Higher Institute of Applied Sciences and Technology (HIAST)
- Type: Public university
- Established: 1983
- Director: Mohammed Wael AlKhaled
- Location: Damascus and Aleppo, Syria
- Website: hiast.edu.sy/en

= Higher Institute of Applied Sciences and Technology (Damascus) =

Higher Institute

The Higher Institute of Applied Sciences and Technology (HIAST) (الْمَعْهَدُ الْعَالِي لِلْعُلُومِ التَّطْبِيقِيَّةِ وَالتِّكْنُولُوجِيِّ) is center of excellence for higher education, research & development in Damascus, Syria. It is linked to the Syrian Scientific Studies and Research Center.

==Background==
HIAST was established in 1983 with the aim to qualify personnel to conduct scientific and technological research in all applied sciences and technology fields, so they can participate in the scientific and economic process in Syria. HIAST provides opportunities to make progress in applied research fields by joining courses to be awarded the degree of bachelor's degree, engineering diploma, master and doctorate.
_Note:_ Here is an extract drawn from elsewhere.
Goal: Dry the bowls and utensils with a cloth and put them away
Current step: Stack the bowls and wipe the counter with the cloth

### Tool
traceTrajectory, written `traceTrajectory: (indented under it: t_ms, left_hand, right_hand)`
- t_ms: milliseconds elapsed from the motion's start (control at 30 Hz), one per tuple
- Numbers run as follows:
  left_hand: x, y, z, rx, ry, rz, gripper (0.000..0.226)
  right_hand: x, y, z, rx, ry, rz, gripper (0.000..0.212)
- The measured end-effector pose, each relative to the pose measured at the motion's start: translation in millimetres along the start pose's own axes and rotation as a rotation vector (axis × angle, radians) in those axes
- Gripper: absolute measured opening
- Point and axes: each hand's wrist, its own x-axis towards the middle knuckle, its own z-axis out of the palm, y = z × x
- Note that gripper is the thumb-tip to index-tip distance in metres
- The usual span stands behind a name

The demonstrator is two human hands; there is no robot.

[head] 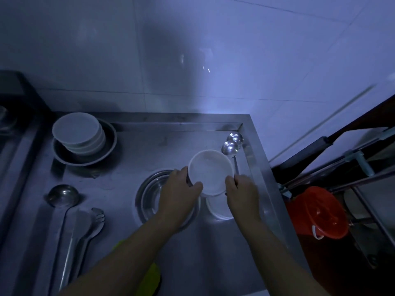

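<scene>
Yellow cloth [149, 280] lies at the near edge of the steel counter [119, 159], partly under your left forearm. Just beyond it, to the left, a ladle [62, 197] and tongs [92, 223] lie side by side with their handles running toward you. Your left hand [179, 189] grips the left rim of a white bowl [210, 171], thumb over the edge, above a shallow steel dish [149, 199]. Your right hand [241, 191] pinches the same bowl's right rim, so both hands hold it tilted up off the counter. Directly beneath it, a second white bowl [218, 208] sits on the counter, half hidden by your right wrist. Behind the held bowl, two steel spoons [232, 146] lie against the raised right edge, their handles passing under the bowl. Farther back on the left, a stack of white bowls [78, 133] stands inside a wide dark basin [106, 150]. Off to the right, below counter level, is an orange bucket [320, 212]. Pale tiled wall [192, 50] rises behind.
</scene>
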Motion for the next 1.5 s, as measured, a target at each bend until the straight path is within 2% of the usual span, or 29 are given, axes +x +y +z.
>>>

HIAST is the academic interface for the military Syrian Scientific Studies and Research Center, but not a base for military research. According to the United States Department of the Treasury, the institution provides training to engineers associated with CERS with the Syrian program to develop weapons of mass destruction, as well as programs to develop its missile systems. For this reason, the United States government announced the imposition of sanctions on the institution.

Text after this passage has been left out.